Expand description
Matmul/segsum MIMO-first SSD with plain autodiff backward.
§Single-Pass SSD (Minimal / segsum variant)
This is the MIMO-first, single SSD pass implementation of the
Mamba-3 trapezoid recurrence. It is the Burn analogue of the official
Tilelang MIMO kernel and Triton SISO kernel; SISO is the mimo_rank = 1
degenerate case.
§Background — the single-ssd recurrence
The double-ssd trapezoid hidden state is
hₜ = αₜ hₜ₋₁ + βₜ (Bₜ₋₁ ⊗ xₜ₋₁) + γₜ (Bₜ ⊗ xₜ)Expanding the recurrence and grouping by (Bₛ ⊗ xₛ) gives the coefficient
(Πᵣ₌ₛ₊₁ᵗ αᵣ) · [γₛ + (1−λₛ₊₁)·Δₛ₊₁] for the contribution of step s to
state t (for s < t). At s = t the coefficient is just γₜ.

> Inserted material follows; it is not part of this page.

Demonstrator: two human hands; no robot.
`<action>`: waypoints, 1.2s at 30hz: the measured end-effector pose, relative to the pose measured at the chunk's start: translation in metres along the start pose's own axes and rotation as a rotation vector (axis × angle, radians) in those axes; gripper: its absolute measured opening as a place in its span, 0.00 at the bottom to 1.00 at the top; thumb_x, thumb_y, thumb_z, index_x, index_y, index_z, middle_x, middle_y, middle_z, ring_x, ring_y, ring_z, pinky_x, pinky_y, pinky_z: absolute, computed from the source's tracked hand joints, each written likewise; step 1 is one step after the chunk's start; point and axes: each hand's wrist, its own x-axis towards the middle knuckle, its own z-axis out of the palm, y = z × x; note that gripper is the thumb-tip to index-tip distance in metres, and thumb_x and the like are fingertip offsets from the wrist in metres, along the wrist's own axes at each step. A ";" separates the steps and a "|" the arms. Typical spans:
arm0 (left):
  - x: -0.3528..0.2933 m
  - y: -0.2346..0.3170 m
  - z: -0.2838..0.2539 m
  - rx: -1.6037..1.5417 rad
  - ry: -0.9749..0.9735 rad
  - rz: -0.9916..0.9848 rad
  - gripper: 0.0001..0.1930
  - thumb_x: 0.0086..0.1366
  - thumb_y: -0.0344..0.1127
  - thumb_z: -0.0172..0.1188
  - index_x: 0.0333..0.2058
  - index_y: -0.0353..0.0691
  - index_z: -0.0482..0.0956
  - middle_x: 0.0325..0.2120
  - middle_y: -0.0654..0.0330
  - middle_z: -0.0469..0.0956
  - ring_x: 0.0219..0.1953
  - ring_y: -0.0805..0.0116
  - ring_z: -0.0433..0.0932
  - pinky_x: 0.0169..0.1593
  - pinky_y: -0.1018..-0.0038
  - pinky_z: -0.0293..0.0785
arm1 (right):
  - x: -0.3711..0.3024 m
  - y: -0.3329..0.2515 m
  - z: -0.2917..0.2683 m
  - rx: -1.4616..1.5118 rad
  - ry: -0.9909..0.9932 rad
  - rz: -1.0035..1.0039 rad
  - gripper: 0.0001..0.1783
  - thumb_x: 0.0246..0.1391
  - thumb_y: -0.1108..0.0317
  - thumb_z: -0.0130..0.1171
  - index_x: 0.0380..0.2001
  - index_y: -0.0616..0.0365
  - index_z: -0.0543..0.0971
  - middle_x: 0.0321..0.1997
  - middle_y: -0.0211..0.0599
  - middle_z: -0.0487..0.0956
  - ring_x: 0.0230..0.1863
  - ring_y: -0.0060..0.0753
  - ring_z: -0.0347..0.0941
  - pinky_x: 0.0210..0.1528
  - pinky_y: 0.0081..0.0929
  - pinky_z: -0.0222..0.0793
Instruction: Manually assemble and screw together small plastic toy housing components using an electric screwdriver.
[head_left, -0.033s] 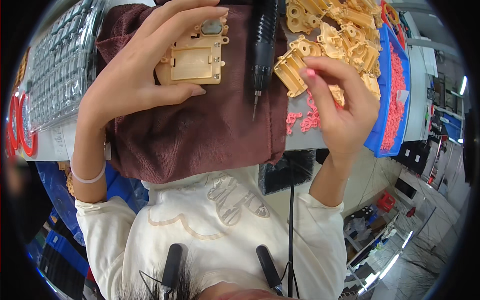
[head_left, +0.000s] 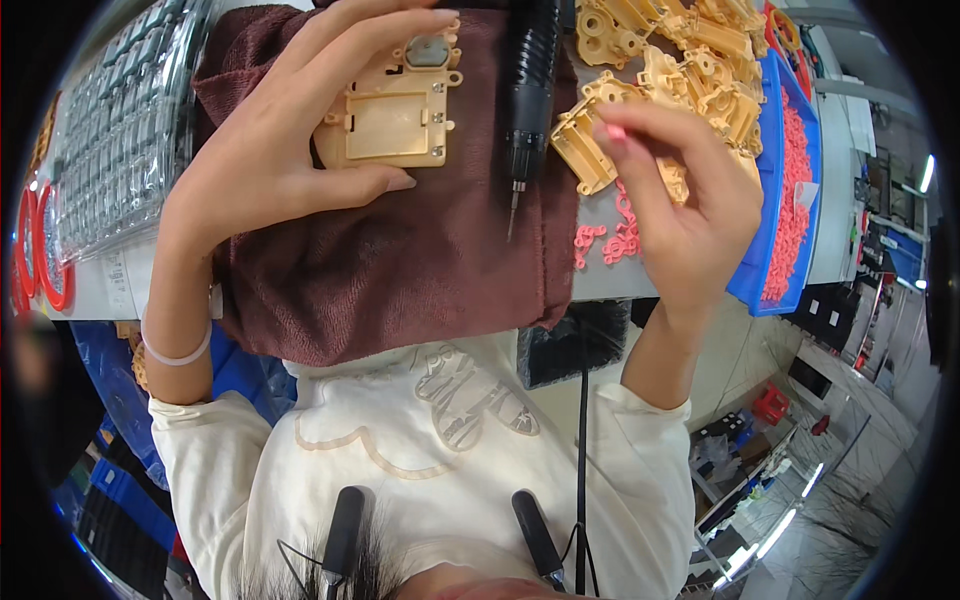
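My left hand point(head_left: 270, 130) grips a yellow plastic housing point(head_left: 395, 125) by its left side, fingers over its top and thumb along its lower edge. The housing rests on a brown towel point(head_left: 390, 265); a grey round-cornered part sits in its upper end. Between thumb and forefinger, my right hand point(head_left: 690, 190) pinches a small pink plastic piece point(head_left: 615, 132), mostly covered by the fingertips. That hand hovers beside a heap of yellow housings point(head_left: 700, 75). Below it, more pink pieces point(head_left: 622, 240) lie loose on the table. A black electric screwdriver point(head_left: 530, 110) points its bit toward me between the hands.
A blue tray point(head_left: 770, 270) full of small pink pieces stands at the right. At the left, clear plastic trays point(head_left: 125, 140) hold rows of grey parts, with red rings point(head_left: 55, 250) beside them. A black cable point(head_left: 582, 400) hangs below the table edge.
My right hand has shifted very slightly with the pink piece still pinched. The housing under my left hand has moved a touch to the right and up.
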 end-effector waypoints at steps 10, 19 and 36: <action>-0.013 -0.004 0.011 -0.070 0.160 -0.092 0.48 0.45 0.39 0.73 0.65 0.37 0.60 0.64 0.52 0.62 0.66 0.55 0.61 0.67 0.62 0.57 | 0.061 -0.009 0.069 -0.217 -0.036 -0.429 0.08 0.46 0.81 0.65 0.32 0.59 0.83 0.30 0.36 0.83 0.30 0.30 0.80 0.34 0.22 0.74; -0.007 0.003 -0.008 -0.222 0.115 -0.227 0.48 0.49 0.43 0.71 0.64 0.30 0.56 0.60 0.43 0.63 0.62 0.47 0.64 0.65 0.58 0.60 | 0.051 0.001 0.073 -0.100 -0.018 -0.501 0.11 0.39 0.80 0.70 0.31 0.61 0.83 0.37 0.37 0.83 0.37 0.34 0.77 0.40 0.26 0.72; -0.011 -0.005 -0.004 -0.197 0.129 -0.185 0.47 0.47 0.45 0.71 0.63 0.32 0.59 0.60 0.46 0.62 0.63 0.48 0.62 0.65 0.58 0.59 | 0.055 -0.008 0.072 -0.122 -0.096 -0.229 0.09 0.42 0.72 0.71 0.28 0.62 0.82 0.30 0.32 0.75 0.33 0.30 0.68 0.38 0.24 0.62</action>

Define scaleₜ = γₜ + (1−λₜ₊₁)·Δₜ₊₁ (with scaleₜ = γₜ at the last
position). The single-SSD
h'ₜ = αₜ h'ₜ₋₁ + scaleₜ (Bₜ ⊗ xₜ)produces the same outputs yₜ = Cₜᵀ h'ₜ as the double-ssd one except
at the same-step diagonal (s = t), where the single-ssd form has scaleₜ
instead of γₜ. We compensate by:
- Using a strict lower-triangular mask in the intra-chunk path (the
s = tblock is excluded from the trapezoid sum). - Adding a separate γ-weighted same-step term
γₜ · (Cₜᵀ Bₜ) · xₜ.
§Algorithm (per chunk, MIMO-first)
K_scaled[t, m, h, n] = scaleₜ · B[t, m, h, n] // K scaled inside the SSD
y_lower = (C ⊗ K_scaledᵀ ⊙ L_strict) · PsiV // strict lower-tri
y_diag = γₜ · (C ⊗ Bᵀ at same step) · PsiV // diagonal correction
y_off = C · h'_chunk_in · exp(da_cs) // state-to-output
y = y_lower + y_diag + y_off
h'_chunk_out = exp(da_cs_last) · h'_chunk_in
+ K_scaled · exp(da_cs_rev)ᵀ · PsiV // standard state updateThe MIMO causal mask is identical to crate::mamba3::double_ssd::ssd::minimal but
with a stricter inequality (i_time > j_time rather than i_time ≥ j_time).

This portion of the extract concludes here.